## Exercise directions
Somewhere below are a line with "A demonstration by" and a later line with "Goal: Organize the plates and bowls". Output exactly those lines and all lines between them.

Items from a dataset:
*** Block opens ***

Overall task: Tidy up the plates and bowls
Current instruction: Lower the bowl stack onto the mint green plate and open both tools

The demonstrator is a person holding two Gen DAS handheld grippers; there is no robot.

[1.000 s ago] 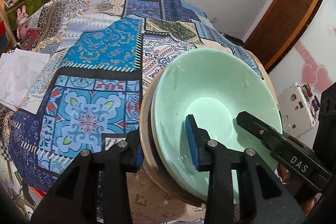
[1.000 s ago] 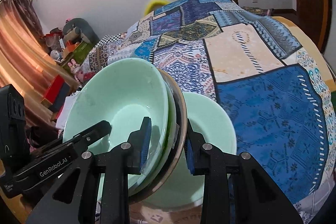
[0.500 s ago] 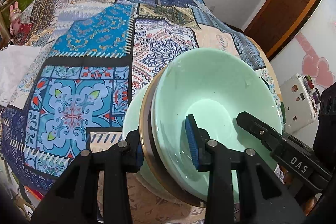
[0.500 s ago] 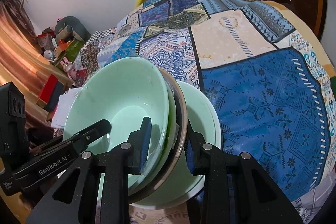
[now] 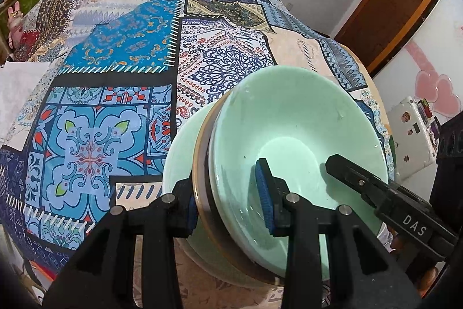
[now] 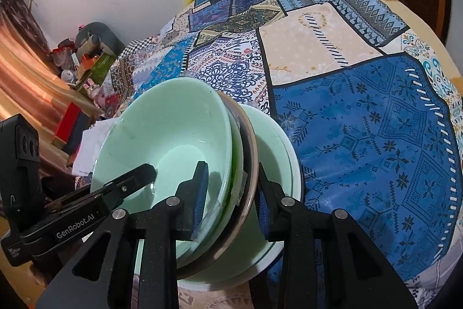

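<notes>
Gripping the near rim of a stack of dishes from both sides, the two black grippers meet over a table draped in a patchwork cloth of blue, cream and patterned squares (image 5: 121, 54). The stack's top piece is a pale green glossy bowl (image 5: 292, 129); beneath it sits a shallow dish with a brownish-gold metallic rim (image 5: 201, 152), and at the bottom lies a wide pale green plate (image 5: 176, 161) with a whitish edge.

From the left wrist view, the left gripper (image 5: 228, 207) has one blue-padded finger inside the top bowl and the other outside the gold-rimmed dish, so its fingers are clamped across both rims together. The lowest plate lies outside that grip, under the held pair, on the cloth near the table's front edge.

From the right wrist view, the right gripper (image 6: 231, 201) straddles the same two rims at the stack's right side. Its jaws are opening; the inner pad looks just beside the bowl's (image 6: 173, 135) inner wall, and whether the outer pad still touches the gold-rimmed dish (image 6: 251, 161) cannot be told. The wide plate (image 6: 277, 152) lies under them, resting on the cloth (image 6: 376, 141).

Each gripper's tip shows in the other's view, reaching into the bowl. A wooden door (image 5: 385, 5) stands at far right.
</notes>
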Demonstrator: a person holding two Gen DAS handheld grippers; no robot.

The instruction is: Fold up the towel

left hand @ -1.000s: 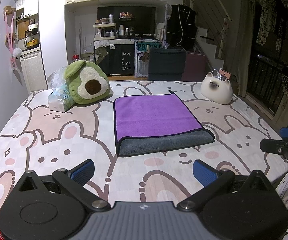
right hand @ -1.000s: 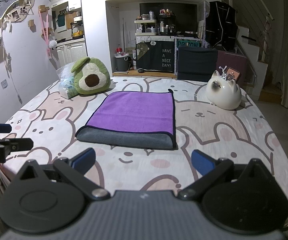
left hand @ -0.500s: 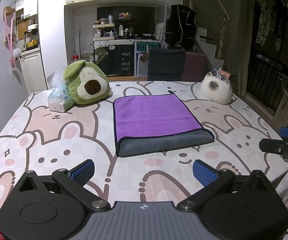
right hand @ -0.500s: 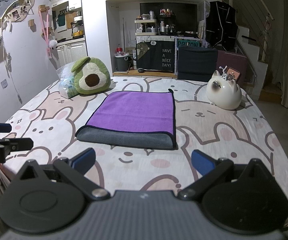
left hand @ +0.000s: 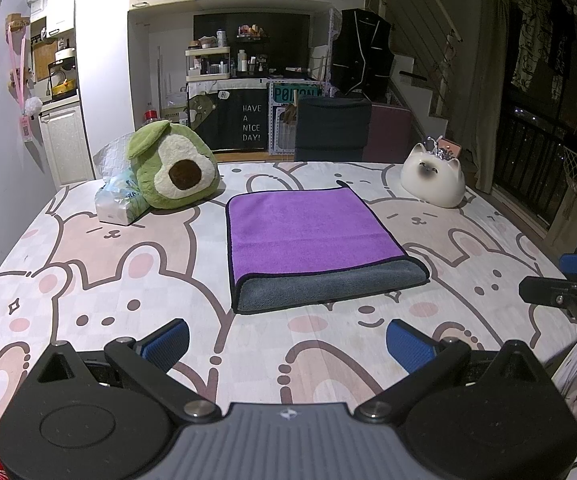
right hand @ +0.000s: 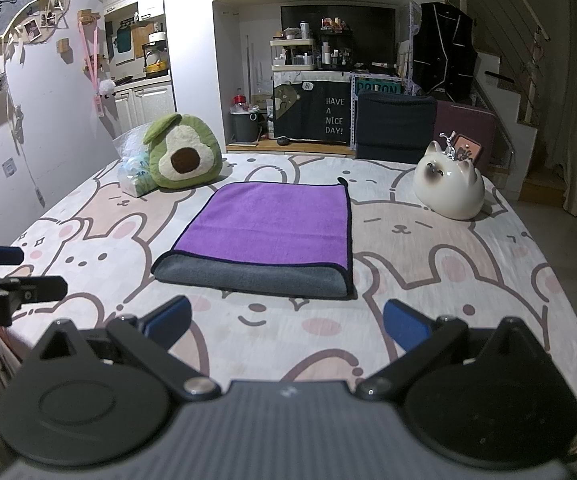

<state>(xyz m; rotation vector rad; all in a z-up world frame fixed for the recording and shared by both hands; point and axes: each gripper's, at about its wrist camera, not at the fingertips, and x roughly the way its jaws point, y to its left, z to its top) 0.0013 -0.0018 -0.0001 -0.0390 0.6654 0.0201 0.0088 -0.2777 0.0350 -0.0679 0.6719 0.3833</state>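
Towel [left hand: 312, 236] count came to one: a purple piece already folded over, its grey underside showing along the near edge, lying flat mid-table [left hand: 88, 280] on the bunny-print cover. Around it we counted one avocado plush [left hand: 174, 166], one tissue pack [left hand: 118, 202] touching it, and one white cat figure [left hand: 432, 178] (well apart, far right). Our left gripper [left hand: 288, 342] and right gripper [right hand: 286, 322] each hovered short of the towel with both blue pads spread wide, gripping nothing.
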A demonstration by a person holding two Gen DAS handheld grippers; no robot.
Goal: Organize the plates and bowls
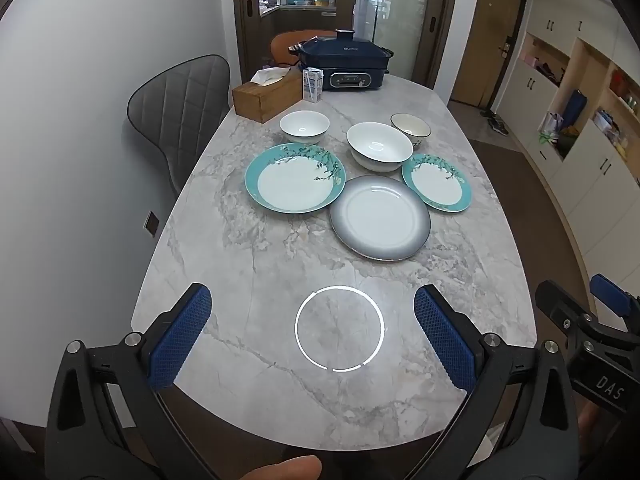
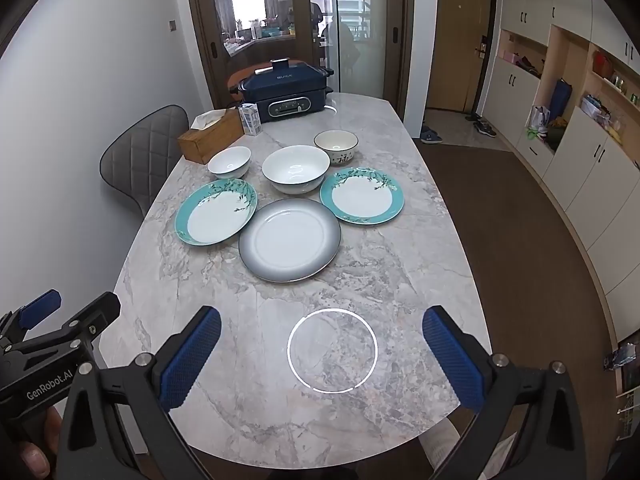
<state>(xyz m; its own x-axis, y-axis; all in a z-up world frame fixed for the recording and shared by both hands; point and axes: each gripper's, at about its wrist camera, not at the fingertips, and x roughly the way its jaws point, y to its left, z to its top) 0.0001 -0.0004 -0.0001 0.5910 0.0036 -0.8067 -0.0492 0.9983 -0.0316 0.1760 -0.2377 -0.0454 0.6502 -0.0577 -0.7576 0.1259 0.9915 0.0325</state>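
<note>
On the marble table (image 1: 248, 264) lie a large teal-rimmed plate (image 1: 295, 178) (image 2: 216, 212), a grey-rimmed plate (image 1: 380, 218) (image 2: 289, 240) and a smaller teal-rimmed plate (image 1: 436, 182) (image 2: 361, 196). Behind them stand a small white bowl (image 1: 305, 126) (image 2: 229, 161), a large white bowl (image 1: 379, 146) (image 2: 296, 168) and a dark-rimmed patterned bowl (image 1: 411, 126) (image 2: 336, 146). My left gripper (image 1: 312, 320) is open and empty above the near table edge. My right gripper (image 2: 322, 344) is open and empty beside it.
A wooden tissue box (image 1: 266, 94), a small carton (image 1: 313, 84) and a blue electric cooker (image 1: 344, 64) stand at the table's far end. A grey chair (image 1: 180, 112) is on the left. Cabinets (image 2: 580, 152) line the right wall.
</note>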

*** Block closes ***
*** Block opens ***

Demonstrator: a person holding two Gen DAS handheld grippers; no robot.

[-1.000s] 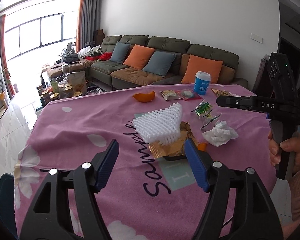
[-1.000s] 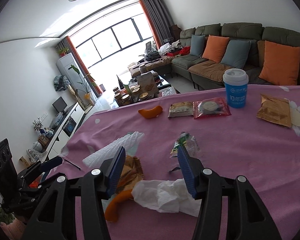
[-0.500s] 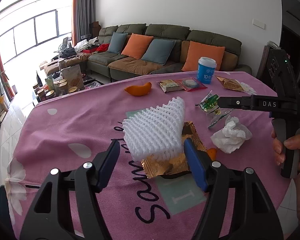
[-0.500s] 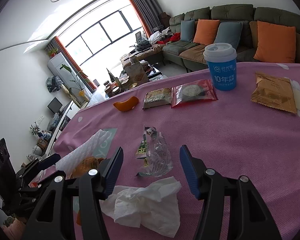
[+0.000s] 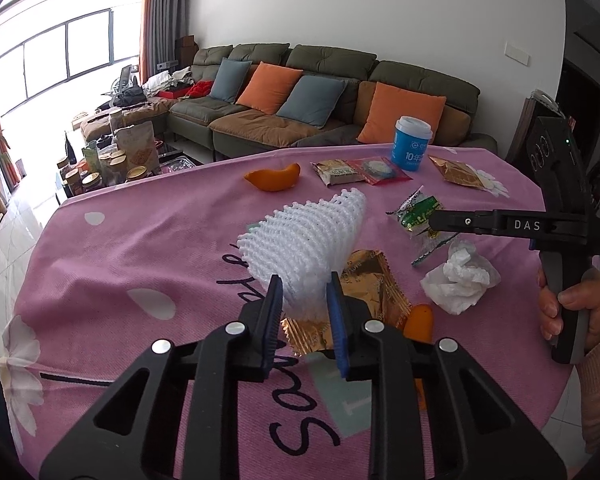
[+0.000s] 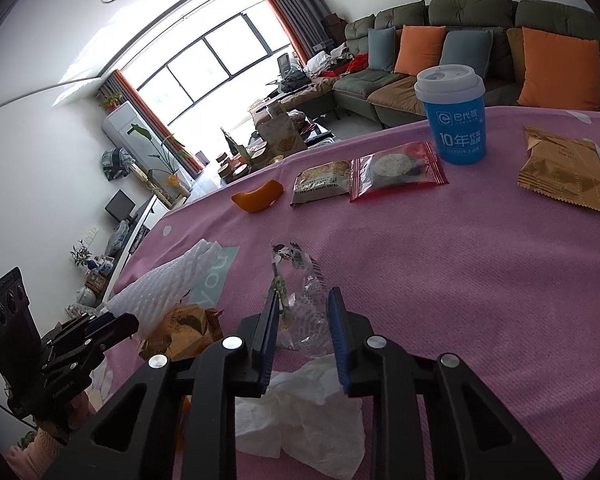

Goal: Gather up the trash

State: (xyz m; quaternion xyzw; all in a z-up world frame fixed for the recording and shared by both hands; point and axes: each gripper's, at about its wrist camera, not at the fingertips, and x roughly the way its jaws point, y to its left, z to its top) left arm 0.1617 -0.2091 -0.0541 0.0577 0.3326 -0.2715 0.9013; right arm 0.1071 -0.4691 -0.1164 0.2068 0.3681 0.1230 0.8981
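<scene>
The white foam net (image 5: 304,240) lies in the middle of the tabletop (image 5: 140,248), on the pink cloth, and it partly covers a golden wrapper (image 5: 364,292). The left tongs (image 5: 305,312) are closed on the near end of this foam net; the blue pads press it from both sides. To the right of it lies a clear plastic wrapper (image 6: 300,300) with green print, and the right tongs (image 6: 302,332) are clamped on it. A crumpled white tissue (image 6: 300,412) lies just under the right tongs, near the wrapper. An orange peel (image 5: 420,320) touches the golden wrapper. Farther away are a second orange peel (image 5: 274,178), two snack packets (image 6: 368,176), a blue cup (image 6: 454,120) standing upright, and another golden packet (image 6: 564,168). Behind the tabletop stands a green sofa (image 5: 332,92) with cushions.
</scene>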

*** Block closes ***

## Response to the task
A demonstration by a person holding two Gen DAS handheld grippers; no robot.
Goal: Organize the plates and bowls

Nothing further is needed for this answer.